Gen. Kiriy was right about acquaintances. In the dining room we were received as dear guests. The staff consisted of two young ladies and their mother, an older lady who sat at the cash register. We got acquainted, sat down at the table, and the eldest of the young ladies, serving us, kept asking us about everything and telling us stories. I think that to some extent it was their duty here to inform someone about the people who ate there. It turned out that this lady's brother was a secretary to Krivoshein, who was Wrangel's prime minister at the time. Their family was related to many noble families of the Poltava and Kharkiv regions, and if not related, then well acquainted.

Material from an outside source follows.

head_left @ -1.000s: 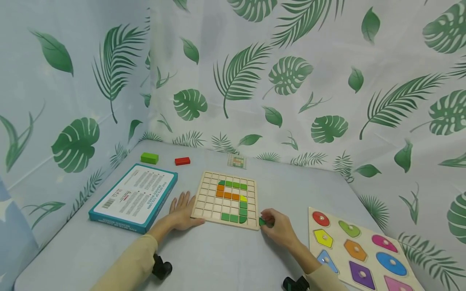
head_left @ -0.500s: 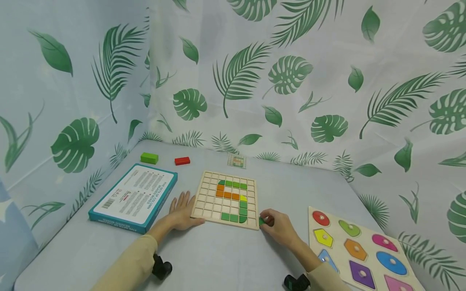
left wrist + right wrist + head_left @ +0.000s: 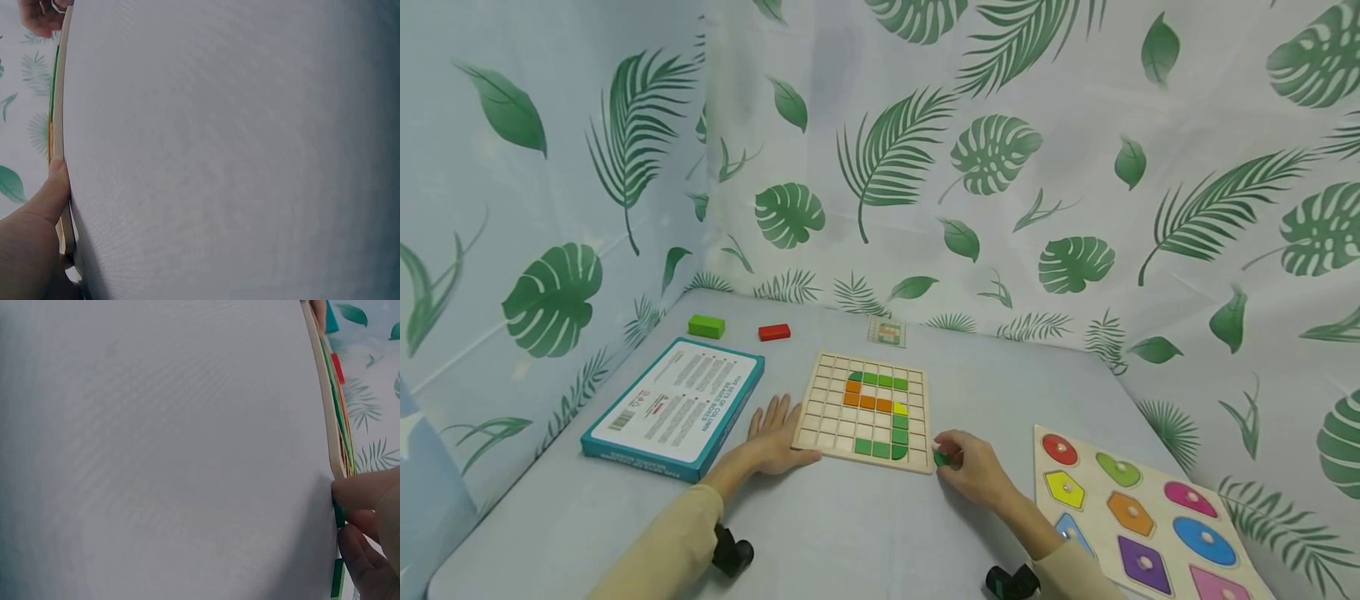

They were obviously aware of all the affairs of these once noble, probably Cossack, families. We had common acquaintances, as it turned out – the Leontovyches, Ustymovyches, she also used to know the Starytskys; in a word, there were plenty of topics on which she spoke very willingly and at great length. Whether because of common acquaintances, or the fact that I knew the Poltava region well, or perhaps some special instructions from above, she showed marked attention to me. Very quickly I learned that she liked my uniform, that I resembled Enver Pasha, and finally, a few days later, in her free hours, she undertook to show me Sevastopol, the sea, and a few days after that we were already boating and swimming in the sea.

I not follow the local newspapers, unfortunately, but in one of them, or perhaps there were not many of them in general, a note was published about our arrival. I learned about this because I received two letters from Simferopol, one from Acad. Vernadsky, and the other from a colleague from Khv. Vovk's anthropological seminar in St. Petersburg, A. Z. Nosov**. In the letters, both asked me, if possible, to visit them in Simferopol, where they were undergoing treatment or resting.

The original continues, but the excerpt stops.